* [Task objective]: Your task is to retype the lines from the opening of the material through the line that includes "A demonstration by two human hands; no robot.". Do not copy the pictures.

* [Dataset content]:
* * * *
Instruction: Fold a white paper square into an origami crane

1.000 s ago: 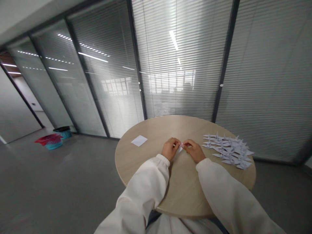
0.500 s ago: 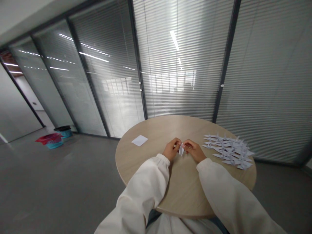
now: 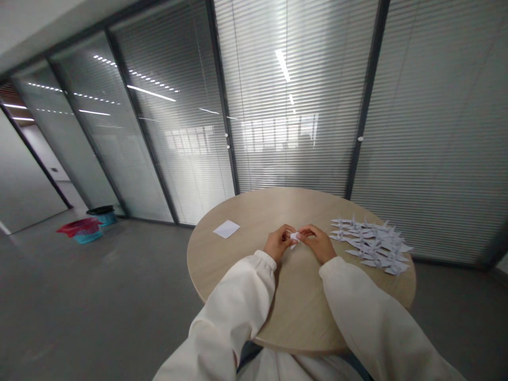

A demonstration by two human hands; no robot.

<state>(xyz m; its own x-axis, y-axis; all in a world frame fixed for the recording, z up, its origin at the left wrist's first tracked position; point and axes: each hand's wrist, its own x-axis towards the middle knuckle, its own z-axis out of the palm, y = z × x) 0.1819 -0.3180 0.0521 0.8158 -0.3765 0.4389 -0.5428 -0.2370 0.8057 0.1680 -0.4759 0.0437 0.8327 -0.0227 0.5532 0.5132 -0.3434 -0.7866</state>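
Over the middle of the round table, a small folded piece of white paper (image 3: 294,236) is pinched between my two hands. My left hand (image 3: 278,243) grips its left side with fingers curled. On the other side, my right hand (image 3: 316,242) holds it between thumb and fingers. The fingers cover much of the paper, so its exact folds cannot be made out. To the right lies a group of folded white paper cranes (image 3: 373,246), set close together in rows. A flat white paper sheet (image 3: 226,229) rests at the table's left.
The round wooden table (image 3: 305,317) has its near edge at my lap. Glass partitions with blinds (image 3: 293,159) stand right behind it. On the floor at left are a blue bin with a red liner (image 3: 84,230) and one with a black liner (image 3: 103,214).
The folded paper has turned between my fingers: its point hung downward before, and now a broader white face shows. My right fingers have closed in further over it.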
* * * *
* [Written reply]:
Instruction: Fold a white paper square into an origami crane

1.000 s ago: 
0.500 s ago: 
now: 

A demonstration by two human hands; no robot.

Here the work on this exercise is complete.